South Africa-based cement manufacturer PPC has begun the search for a new CEO following Johan Claassen’s decision to take early retirement.
The announcement coincides with PPC unveiling strong financial results for the six months ended 30 September 2018 – with major highlights being an 8% rise in group revenue to ZAR5.6 billion (about US$407 million), largely due to a 4% increase in total cement volumes to 3.1 million tonnes.
Jabu Moleketi, who spoke on behalf of the PPC board, says following an evaluation of the leadership of the company, PPC made several changes to the composition of the board to balance the need for change, while ensuring board and company stability going forward. Following this process, it became apparent that the company faced a set of short-term challenges and opportunities. This led to a detailed evaluation of the executive bench, individual and collective skills of the leadership body and the development of succession plans to align the leadership with the strategic needs of the firm going forward.
During the six-month period to September 2018, the executive committee was restructured to achieve accountability geographically, and enhance the effectiveness of group services into these geographies. It was during the course of this exercise that Claassen expressed an interest to take early retirement.
“The company’s policy makes provision for such circumstances, and accordingly the company has agreed to accommodate this request," says Moleketi. "The board has therefore initiated a process to find a new CEO. Claassen is fully committed to the role of CEO until such time as a new CEO is found.
“The board would like to thank Claassen for his commitment, hard work and loyalty to PPC, its shareholders, employees and customers. Under his leadership, PPC has built a strong customer-focused organisation. His industry expertise and relationships have been invaluable resources and he has served the company with courage during a challenging period. The board will work closely with him to ensure a smooth transition when we find a suitable replacement.”
Claassen was appointed permanent CEO early this year after serving on an acting basis for several months following Darryll Castle’s sudden resignation in July 2017 amid takeover bids from multiple companies. During his interim tenure, Claassen was hailed for overseeing a number of important milestones, including the successful stabilisation of the business, an improvement in efficiencies following the completion of key projects and the strengthening of PPC’s financial position.
He also leaves PPC in a strong financial position. “We have produced resilient results by navigating extremely challenging trading conditions. Our diversified portfolio has enabled us to offset the weaker South African performance with robust growth in our rest of Africa segment,” says Claassen.
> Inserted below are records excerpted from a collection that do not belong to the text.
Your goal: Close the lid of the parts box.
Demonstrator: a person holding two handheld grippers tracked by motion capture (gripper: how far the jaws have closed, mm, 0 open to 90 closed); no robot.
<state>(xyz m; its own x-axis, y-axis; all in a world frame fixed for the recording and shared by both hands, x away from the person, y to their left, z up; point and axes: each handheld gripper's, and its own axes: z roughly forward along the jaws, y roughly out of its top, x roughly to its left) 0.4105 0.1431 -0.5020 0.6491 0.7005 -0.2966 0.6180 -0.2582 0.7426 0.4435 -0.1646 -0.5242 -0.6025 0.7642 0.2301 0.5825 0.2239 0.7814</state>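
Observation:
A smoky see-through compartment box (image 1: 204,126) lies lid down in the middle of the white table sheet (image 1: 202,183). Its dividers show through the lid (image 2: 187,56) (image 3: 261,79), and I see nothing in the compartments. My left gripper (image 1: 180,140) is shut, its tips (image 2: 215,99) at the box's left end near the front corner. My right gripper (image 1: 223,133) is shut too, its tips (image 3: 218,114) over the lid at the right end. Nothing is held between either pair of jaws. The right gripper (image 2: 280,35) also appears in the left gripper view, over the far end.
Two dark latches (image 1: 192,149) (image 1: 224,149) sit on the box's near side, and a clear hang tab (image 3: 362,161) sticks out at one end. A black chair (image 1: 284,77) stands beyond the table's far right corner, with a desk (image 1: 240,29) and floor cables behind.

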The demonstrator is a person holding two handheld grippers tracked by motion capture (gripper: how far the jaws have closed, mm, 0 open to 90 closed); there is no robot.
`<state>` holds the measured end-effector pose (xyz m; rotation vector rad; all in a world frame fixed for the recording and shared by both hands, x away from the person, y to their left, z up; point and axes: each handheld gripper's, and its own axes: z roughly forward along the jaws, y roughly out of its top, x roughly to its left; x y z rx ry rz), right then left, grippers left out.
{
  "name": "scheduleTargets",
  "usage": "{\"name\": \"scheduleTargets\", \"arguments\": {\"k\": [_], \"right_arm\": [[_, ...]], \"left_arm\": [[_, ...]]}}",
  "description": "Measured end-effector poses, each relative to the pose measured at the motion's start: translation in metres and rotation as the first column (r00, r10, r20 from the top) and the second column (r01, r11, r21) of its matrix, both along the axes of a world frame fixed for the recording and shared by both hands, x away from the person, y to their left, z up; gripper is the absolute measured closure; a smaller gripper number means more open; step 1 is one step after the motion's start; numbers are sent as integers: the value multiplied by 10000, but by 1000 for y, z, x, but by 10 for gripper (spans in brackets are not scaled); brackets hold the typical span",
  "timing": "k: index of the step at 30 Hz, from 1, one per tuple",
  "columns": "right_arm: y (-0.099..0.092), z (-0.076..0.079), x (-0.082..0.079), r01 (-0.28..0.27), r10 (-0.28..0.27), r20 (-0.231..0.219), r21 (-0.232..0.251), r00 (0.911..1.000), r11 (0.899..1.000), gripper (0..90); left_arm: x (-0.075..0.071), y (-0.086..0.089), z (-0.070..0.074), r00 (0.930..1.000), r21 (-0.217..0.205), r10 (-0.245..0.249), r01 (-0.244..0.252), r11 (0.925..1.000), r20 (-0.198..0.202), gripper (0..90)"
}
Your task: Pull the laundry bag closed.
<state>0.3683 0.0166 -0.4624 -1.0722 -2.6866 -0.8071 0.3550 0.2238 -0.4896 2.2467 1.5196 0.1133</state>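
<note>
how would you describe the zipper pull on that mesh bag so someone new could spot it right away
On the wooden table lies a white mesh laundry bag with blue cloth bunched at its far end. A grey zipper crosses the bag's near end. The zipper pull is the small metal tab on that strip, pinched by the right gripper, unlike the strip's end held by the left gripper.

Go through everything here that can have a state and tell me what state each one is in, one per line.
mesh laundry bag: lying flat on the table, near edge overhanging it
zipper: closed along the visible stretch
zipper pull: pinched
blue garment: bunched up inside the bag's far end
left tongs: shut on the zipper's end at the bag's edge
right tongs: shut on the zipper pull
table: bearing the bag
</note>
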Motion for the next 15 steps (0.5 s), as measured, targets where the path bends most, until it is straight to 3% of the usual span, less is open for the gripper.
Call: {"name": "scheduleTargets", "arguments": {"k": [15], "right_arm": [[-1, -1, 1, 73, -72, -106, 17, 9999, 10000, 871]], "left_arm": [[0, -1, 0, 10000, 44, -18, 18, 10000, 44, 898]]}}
"During the six months to 30 September 2018, PPC’s operations in the rest of Africa showed a growth in volume of 34% while revenue increased by 36% to ZAR1.7 billion. EBITDA grew by 18% to ZAR499 million. “Robust volume growth in Zimbabwe and a positive contribution from the Democratic Republic of Congo (DRC) underpinned the pleasing performance."
PPC Zimbabwe grew revenue by 30% to ZAR1.1 billion on the back of a 29% increase in volumes. The performance was supported by an upsurge in construction activity, as well as successful implementation of the route-to-market strategy and other sales initiatives.
In the DRC, PPC Barnet’s route-to-market initiatives supported the achievement of a market share ranging between 25% and 30% and ZAR240 million in revenue, while the benefits of right-sizing the business and stringent cost controls delivered EBITDA of ZAR60 million.
Habesha Cement in Ethiopia, which is still in the ramp-up phase, delivered over 300,000 tonnes of cement during the period. It however contributed a net loss of ZAR19 million as performance was constrained by the political environment and heavy rainfall in the second quarter.
Claassen adds that the first phase of the upgrade of the CIMERWA plant in Rwanda, aimed at increasing capacity, was completed and record volumes towards the end of the period contributed to strong growth. Revenue of ZAR402 million and EBITDA of ZARR92 million were achieved.
“We expect trading conditions in South Africa and the DRC to remain difficult," says Claasen. "However, we should benefit from a steady performance in Zimbabwe, improved output from CIMERWA and stable political environments in Ethiopia, while the DRC elections are a key milestone to unlock latent infrastructure demand."